Prompt
Copy the lines of the entries exactly, from the opening one to the one holding "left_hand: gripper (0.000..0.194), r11", and leave out everything after.

Available data
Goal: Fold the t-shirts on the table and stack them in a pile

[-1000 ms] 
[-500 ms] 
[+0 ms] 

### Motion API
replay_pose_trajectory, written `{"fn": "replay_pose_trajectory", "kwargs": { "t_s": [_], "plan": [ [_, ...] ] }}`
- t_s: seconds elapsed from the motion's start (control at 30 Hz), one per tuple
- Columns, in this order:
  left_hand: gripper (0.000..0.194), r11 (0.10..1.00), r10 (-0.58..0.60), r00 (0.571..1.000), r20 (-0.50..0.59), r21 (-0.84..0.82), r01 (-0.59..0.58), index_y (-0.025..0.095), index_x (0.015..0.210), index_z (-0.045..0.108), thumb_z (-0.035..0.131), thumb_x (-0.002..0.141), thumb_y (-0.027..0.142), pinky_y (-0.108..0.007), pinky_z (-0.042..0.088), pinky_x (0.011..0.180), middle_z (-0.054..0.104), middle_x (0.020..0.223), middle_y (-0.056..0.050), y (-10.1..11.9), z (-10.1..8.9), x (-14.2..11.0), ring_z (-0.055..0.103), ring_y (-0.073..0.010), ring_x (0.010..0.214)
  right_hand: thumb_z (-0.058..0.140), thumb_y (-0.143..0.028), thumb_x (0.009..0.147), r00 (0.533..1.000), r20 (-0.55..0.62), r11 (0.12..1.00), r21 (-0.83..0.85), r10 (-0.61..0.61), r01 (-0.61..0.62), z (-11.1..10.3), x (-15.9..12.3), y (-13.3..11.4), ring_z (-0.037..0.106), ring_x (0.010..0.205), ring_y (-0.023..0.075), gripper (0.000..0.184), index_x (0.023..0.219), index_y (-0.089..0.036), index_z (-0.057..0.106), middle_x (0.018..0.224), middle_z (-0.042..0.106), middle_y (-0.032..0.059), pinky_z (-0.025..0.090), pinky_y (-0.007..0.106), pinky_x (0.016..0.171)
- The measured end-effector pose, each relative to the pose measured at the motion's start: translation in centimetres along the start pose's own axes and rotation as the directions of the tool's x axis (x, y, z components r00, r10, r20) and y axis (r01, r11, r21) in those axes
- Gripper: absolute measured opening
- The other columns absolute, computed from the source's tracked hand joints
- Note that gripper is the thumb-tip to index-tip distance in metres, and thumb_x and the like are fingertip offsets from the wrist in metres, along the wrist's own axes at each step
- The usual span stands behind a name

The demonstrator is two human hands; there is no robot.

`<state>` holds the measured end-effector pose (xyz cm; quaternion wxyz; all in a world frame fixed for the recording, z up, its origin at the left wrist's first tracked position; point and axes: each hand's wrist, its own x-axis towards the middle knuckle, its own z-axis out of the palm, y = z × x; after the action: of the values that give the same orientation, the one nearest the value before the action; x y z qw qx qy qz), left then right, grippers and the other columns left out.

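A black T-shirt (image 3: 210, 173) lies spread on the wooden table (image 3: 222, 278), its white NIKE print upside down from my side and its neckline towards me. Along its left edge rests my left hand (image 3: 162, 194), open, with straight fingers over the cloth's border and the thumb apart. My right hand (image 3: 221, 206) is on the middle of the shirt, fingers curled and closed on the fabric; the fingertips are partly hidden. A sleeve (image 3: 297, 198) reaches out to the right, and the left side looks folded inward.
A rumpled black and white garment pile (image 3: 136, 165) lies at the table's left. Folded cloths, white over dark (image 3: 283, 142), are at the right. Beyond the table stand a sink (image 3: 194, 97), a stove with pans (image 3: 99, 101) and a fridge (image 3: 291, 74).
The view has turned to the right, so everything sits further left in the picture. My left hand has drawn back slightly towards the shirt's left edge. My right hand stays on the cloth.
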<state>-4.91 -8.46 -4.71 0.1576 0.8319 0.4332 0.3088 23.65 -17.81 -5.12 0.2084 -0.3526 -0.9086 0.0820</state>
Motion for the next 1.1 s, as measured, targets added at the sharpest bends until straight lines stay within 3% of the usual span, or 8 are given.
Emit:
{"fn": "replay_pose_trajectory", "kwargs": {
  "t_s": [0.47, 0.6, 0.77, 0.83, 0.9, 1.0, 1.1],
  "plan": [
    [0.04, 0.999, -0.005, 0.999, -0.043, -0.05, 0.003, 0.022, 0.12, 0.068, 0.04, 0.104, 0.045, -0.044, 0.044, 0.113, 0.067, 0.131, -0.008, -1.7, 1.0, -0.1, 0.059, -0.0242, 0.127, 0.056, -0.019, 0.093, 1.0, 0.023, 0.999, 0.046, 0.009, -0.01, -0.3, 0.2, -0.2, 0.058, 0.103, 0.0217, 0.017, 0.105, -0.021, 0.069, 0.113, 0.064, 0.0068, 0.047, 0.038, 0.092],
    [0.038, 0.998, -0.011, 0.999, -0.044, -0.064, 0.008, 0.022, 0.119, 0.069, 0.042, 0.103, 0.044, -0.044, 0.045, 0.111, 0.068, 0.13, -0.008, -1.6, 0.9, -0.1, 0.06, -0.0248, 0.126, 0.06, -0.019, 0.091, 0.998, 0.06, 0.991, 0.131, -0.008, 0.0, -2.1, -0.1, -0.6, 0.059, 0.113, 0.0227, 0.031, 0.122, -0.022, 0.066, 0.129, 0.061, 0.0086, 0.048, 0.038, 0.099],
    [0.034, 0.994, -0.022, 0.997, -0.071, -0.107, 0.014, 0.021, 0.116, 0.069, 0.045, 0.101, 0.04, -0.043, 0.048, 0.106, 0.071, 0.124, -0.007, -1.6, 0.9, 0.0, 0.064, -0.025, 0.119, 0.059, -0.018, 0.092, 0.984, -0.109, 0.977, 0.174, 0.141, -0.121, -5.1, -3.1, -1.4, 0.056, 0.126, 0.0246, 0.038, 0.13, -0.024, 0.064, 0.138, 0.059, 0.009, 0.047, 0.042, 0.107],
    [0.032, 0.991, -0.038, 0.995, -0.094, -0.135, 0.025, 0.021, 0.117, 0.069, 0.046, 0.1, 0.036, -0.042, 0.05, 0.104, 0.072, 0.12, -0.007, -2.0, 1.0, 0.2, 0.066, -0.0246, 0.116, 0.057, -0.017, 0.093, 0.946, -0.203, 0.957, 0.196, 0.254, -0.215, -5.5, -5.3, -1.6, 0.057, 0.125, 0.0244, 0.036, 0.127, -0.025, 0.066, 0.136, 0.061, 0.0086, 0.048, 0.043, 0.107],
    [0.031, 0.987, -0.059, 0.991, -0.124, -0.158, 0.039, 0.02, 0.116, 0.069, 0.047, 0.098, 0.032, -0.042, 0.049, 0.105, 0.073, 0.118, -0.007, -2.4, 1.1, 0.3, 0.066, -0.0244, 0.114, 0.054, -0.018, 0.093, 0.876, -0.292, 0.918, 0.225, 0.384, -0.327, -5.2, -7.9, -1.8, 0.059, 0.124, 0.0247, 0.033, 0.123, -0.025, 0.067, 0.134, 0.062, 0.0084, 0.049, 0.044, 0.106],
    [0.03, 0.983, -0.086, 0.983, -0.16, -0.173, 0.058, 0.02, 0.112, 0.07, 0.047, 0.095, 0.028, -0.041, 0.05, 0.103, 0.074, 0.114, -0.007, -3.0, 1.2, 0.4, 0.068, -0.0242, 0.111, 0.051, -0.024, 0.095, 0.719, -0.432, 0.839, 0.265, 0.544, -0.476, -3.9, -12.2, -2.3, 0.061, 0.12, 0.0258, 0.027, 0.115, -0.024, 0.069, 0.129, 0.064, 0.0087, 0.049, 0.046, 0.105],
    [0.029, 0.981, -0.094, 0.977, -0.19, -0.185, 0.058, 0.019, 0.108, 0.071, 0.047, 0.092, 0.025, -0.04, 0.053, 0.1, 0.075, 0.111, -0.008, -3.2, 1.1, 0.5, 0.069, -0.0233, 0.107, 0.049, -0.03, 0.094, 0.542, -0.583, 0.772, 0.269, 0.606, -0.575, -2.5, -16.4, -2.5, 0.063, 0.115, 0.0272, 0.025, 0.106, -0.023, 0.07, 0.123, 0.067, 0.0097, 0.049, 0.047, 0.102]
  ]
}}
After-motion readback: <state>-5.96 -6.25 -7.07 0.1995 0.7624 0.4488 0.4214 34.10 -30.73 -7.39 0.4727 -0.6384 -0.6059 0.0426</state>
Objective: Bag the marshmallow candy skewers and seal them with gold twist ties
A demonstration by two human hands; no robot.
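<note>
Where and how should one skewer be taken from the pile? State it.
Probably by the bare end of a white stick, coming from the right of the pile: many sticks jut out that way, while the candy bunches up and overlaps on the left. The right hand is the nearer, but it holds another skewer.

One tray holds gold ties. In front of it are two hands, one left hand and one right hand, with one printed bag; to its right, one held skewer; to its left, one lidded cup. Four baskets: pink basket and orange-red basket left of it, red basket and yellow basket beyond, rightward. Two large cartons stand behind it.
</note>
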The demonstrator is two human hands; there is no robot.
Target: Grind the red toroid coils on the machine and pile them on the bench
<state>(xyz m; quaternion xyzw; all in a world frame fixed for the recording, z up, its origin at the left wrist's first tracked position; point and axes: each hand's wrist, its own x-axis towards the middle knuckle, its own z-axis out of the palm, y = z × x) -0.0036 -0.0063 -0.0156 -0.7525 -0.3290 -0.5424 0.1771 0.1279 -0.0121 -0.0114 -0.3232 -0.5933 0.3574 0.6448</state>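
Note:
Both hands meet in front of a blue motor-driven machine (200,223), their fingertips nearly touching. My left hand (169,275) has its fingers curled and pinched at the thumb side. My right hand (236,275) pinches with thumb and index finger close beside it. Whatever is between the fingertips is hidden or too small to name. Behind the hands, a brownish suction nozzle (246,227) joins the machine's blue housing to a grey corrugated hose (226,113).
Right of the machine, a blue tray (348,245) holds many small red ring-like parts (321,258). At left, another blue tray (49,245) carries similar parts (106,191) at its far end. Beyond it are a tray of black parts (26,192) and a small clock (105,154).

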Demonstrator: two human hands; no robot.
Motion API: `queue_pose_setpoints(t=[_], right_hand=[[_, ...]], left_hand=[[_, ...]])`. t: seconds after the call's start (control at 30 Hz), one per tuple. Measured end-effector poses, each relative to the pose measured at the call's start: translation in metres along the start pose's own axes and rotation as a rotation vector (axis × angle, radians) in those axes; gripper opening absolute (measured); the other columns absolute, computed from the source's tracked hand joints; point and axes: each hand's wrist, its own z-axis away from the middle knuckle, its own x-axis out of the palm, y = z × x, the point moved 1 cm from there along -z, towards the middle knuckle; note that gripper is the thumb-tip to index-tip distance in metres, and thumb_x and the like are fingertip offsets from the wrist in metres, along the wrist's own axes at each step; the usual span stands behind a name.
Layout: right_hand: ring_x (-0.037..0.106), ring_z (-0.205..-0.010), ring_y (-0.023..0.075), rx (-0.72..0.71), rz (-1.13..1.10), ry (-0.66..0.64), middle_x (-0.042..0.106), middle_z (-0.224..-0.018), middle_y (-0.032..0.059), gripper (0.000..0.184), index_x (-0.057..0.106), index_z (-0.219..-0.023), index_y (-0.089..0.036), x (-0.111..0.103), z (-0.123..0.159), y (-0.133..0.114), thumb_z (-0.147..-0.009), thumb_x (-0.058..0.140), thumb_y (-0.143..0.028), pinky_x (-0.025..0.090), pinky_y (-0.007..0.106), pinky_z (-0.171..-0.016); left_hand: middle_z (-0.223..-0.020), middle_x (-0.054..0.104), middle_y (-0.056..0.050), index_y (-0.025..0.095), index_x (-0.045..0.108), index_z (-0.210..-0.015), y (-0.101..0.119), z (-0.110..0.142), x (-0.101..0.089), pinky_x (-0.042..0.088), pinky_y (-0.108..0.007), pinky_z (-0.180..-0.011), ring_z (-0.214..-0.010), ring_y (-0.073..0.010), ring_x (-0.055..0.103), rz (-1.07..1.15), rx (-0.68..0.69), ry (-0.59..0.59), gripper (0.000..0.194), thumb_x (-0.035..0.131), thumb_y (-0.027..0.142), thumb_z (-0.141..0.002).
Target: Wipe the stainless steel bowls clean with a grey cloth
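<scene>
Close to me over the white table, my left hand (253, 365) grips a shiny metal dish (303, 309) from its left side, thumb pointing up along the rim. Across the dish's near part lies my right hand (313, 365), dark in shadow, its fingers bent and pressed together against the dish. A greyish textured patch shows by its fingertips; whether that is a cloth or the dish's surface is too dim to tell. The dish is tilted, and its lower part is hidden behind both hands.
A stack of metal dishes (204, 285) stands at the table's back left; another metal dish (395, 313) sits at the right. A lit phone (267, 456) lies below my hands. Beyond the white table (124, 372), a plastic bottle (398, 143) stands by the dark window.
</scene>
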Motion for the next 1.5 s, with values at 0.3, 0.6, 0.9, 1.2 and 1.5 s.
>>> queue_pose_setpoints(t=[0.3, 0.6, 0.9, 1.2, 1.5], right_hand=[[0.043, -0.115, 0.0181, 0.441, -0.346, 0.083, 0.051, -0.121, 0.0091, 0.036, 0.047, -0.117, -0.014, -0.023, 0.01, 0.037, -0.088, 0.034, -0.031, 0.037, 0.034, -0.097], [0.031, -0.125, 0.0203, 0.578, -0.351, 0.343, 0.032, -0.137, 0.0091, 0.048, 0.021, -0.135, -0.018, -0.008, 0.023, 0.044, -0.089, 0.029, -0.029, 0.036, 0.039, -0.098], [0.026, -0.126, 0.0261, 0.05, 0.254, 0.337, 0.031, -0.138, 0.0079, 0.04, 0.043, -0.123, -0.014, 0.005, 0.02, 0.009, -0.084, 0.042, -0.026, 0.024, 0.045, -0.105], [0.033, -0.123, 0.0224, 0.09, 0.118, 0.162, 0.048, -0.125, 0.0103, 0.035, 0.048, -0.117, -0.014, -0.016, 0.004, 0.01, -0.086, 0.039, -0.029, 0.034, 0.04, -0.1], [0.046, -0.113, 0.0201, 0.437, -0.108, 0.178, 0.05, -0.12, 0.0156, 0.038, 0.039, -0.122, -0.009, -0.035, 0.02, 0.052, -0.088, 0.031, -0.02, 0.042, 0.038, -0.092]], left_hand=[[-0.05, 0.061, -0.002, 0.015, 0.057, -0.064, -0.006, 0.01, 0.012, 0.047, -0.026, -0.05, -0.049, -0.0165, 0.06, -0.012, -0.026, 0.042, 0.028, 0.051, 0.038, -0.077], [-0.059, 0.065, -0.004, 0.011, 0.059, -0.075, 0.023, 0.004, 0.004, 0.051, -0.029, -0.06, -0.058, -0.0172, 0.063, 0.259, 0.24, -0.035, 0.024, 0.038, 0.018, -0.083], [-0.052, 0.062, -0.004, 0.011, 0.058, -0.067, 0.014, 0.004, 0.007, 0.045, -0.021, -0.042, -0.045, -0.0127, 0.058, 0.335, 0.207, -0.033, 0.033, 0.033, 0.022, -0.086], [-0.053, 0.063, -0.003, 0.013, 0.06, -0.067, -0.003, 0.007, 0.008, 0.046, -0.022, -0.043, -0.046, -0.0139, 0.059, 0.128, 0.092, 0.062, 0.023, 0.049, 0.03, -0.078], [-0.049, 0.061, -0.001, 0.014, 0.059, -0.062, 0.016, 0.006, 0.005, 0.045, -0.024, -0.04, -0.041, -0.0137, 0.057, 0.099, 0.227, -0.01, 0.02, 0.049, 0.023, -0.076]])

Task output
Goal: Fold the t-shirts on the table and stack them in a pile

[-1000 ms] 
[-500 ms] 
[+0 ms] 

### Motion API
replay_pose_trajectory, written `{"fn": "replay_pose_trajectory", "kwargs": { "t_s": [_], "plan": [ [_, ...] ] }}`
- t_s: seconds elapsed from the motion's start (control at 30 Hz), one per tuple
- Columns, in this order:
  left_hand: gripper (0.000..0.194), r11 (0.10..1.00), r10 (-0.58..0.60), r00 (0.571..1.000), r20 (-0.50..0.59), r21 (-0.84..0.82), r01 (-0.59..0.58), index_y (-0.025..0.095), index_x (0.015..0.210), index_z (-0.045..0.108), thumb_z (-0.035..0.131), thumb_x (-0.002..0.141), thumb_y (-0.027..0.142), pinky_y (-0.108..0.007), pinky_z (-0.042..0.088), pinky_x (0.011..0.180), middle_z (-0.054..0.104), middle_x (0.020..0.223), middle_y (-0.056..0.050), y (-10.1..11.9), z (-10.1..8.9), x (-14.2..11.0), ring_z (-0.055..0.103), ring_y (-0.073..0.010), ring_x (0.010..0.214)

Nothing remains to be added to the response.